Sunshine Coast Road Policing Unit officers are frustrated that drivers are still choosing to speed through the intersection of Blackall St and Nambour Connection Rd at Woombye.
A fixed speed camera was installed at the intersection just over a year ago.
Police say up to 12 drivers a day are caught speeding through the intersection.
The camera was placed at the site where five-year-old twins Jessica and Grace Hornby, their grandmother and another man were killed in a crash in 2009.
A 70kmh speed limit was introduced after the tragedy.
But Sunshine Coast Road Policing Unit acting officer-in-charge Dave Nelson said while the camera had been an effective tool in reducing speed, some motorists had not learnt from the tragic past.
Police allege one motorist was caught travelling 55kmh over the speed limit, waving his middle finger at the camera as he sped through.
"People need to remember those cameras are on 24 hours a day, and it is all digital back to police in Brisbane," Snr Sgt Nelson said.
"If people continue to speed, there could be a review and traffic lights could instead be installed.
"People are still not taking responsibility for their own actions and are blaming the camera being a revenue raiser, but this is to make people slow down.

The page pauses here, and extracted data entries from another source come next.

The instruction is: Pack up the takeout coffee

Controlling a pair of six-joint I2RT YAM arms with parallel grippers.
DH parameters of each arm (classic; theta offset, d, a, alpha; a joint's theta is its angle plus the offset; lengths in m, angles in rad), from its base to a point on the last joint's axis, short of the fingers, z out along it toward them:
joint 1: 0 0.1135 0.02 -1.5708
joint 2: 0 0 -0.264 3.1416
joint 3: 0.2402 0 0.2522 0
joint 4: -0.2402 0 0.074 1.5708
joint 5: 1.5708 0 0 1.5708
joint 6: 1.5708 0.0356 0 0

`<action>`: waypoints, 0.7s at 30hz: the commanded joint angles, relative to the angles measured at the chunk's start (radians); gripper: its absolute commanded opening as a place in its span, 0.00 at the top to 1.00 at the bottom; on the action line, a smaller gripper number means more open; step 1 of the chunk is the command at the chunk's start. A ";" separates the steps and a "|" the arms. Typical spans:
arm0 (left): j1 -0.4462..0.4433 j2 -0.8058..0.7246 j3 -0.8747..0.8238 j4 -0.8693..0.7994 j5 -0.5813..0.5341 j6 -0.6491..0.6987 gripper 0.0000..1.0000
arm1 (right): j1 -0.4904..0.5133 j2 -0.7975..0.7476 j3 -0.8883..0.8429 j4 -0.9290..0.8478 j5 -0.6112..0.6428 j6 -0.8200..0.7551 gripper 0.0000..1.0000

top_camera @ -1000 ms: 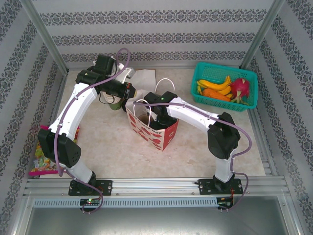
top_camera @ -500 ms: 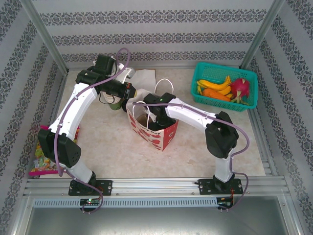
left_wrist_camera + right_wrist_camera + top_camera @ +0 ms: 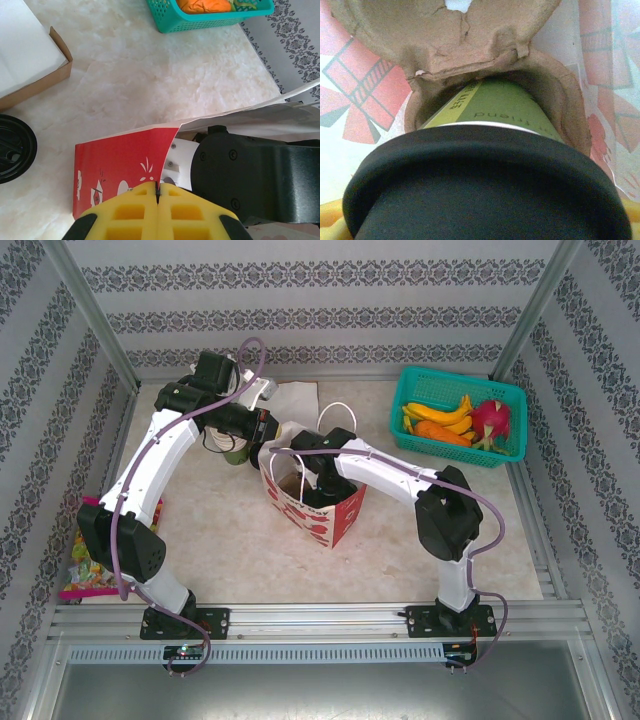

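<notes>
The takeout coffee (image 3: 505,107), an olive-green cup with a black lid (image 3: 485,190), sits between the yellow fingers (image 3: 329,222) of my right gripper (image 3: 485,222). Its base rests in a pocket of a brown pulp cup carrier (image 3: 445,40) inside the red-and-white paper bag (image 3: 322,522). In the top view my right gripper (image 3: 306,486) reaches down into the bag's mouth. My left gripper (image 3: 158,188) is shut on the bag's top edge (image 3: 167,145) and holds that side up. It shows in the top view at the bag's far left corner (image 3: 266,436).
A second black-lidded cup (image 3: 11,148) stands on the table left of the bag (image 3: 236,450). A cardboard box of white paper (image 3: 56,75) lies behind. A teal fruit basket (image 3: 452,386) sits at the far right. Snack packets (image 3: 80,572) lie at the left edge.
My right arm has shifted slightly left and its wrist has sunk a little deeper into the bag. The left arm and the bag have stayed put.
</notes>
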 commanded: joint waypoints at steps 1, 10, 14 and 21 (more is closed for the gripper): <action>0.011 -0.024 0.019 0.020 0.041 -0.011 1.00 | -0.015 0.136 -0.072 0.008 0.125 0.041 0.56; 0.010 -0.031 -0.026 0.043 0.061 -0.022 1.00 | -0.029 0.272 -0.143 0.076 0.115 0.061 0.57; 0.010 -0.028 -0.018 0.044 0.062 -0.024 1.00 | -0.034 0.238 -0.120 0.052 0.111 0.056 0.56; 0.011 -0.031 -0.003 0.034 0.024 -0.019 1.00 | -0.033 0.094 -0.030 0.015 0.029 0.053 0.45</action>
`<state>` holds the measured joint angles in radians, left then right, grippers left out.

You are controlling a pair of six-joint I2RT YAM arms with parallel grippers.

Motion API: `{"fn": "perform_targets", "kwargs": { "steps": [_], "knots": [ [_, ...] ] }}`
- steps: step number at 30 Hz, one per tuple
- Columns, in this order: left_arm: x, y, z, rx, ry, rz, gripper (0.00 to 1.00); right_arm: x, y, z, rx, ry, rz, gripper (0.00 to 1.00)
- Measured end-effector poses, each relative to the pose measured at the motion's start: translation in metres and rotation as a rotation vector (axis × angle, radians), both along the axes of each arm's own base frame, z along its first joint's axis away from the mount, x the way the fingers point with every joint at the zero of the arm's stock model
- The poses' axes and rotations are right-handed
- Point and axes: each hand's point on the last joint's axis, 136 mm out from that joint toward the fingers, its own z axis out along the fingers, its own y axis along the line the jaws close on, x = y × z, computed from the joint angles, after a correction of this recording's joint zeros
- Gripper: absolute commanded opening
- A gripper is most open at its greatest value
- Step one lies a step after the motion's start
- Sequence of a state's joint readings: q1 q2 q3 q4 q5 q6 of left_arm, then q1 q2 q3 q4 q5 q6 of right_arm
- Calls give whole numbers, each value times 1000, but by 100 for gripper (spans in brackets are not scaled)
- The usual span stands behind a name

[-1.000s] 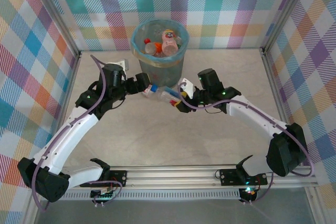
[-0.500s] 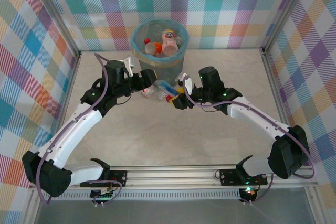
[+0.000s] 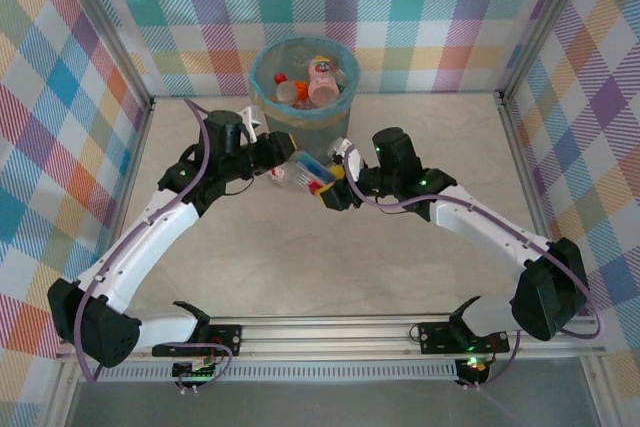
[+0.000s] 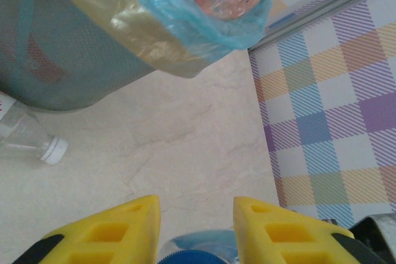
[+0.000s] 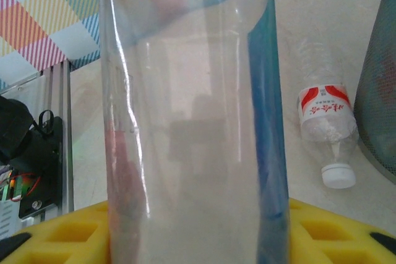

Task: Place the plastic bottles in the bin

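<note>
A clear bottle with a blue label (image 3: 311, 170) (image 5: 192, 115) hangs above the table just in front of the bin (image 3: 258, 82), held at both ends. My left gripper (image 3: 286, 160) (image 4: 197, 214) is shut on its blue-capped neck (image 4: 199, 253). My right gripper (image 3: 334, 187) (image 5: 198, 239) is shut on its body. Another clear bottle with a red-and-white label and white cap (image 5: 326, 129) (image 4: 28, 137) (image 3: 279, 176) lies on the table against the bin's mesh wall (image 4: 55, 60). A pink bottle (image 3: 322, 80) and orange ones (image 3: 286, 93) lie inside the bin.
The bin's blue liner (image 4: 185, 10) hangs over its rim close above my left fingers. Its mesh wall (image 5: 385, 85) stands at the right of the right wrist view. Checked walls (image 3: 70, 127) enclose the beige table (image 3: 330, 267) on three sides.
Both arms have carried the blue-labelled bottle up and back toward the bin, and it now tilts closer to the bin's front wall. The bottle lying on the table has not moved.
</note>
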<state>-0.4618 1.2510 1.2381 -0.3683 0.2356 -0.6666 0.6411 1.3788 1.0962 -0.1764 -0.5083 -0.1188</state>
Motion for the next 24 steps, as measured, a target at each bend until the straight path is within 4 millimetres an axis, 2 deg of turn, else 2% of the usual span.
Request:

"We have had four people die there and we don't want anyone else killed.
"It's extremely frustrating and disappointing to see people are not taking responsibility and still speeding.
"The cameras have been effective and have slowed motorists down, but it only takes a minority of speeding motorists to take someone's life."
Snr Sgt Nelson said Nambour State School and Nambour Connection Rd near Wilks Rd were among the worst spots for speeding in the Nambour area.